Bush impeachment resolution

A piece of news not enough heard of today. This is weird...

So who is the most dangerous man on the planet?

Google News on Bush impeachment


The list of all the dirty deeds of this single man is very long, but I nonetheless recommend reading the full text of the impeachment resolution here to get a full view of who has been leading the US for the past 8 years, and where.

2008-06-09

"Wildly Creative" employment report in the US [updated]

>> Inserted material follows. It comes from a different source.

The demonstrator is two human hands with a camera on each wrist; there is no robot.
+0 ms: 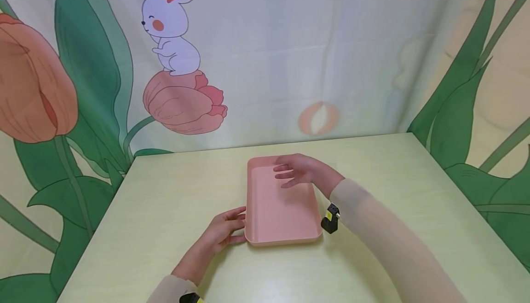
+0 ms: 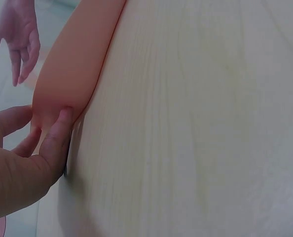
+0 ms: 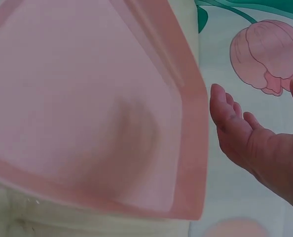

I am happy to see that I am not the only one to consider the figures coming out of the BLS as total rubish and see that actually quite few people seem to be concerned about the way employment figures are calculated by the BLS in the US.

I will just relay Mish's posts here. On the 5th of June 2008, he wrote:
Friday we get to see how creative the folks at the BLS get with their birth/death model. Whatever it is, the mainstream media is likely to put lipstick on a pig.
And we got the confirmation on the 6th of June's employment report, and Mish's comment:
Once again the BLS should be embarrassed to report this data. Its model suggests that there was 42,000 jobs coming from new construction businesses, 23,000 jobs coming from professional services, and a whopping 217,000 jobs in total coming from net new business creation. The economy has slowed to a standstill and the BLS model still has the economy expanding quite rapidly.
[...]
This report was the 6th consecutive disaster, and 5th consecutive contraction. Service jobs were only positive because 17,000 useless government jobs were created. Somehow we are supposed to believe the economy is not in recession.
For those unfamiliar with the way the BLS "counts" the number of unemployed people, and their death/birth model, you will learn a great bunch of things from Mish's post.


Here are some more figures, as found in "Employment Situation Worsening" by Anthony Cherniawski, The Practical Investor, LLC | June 9, 2008:

The CES Birth/Death Model added 217,000 hypothetical jobs in May, so the real number may have been –266,000 in May instead of the –49,000 enumerated by the BLS. According to the government statistics, we added 77,000 hypothetical leisure & Hospitality jobs and 42,000 hypothetical Construction jobs in the month of May. At the same time, those marginally attached to the workforce (seeking full-time work, but only employed part-time) increased in May.

In summary, the U.S. lost jobs for a fifth month and the unemployment rate rose by the most in more than two decades, as an influx of students into the workforce drove the biggest jump in teenage joblessness since at least 1948.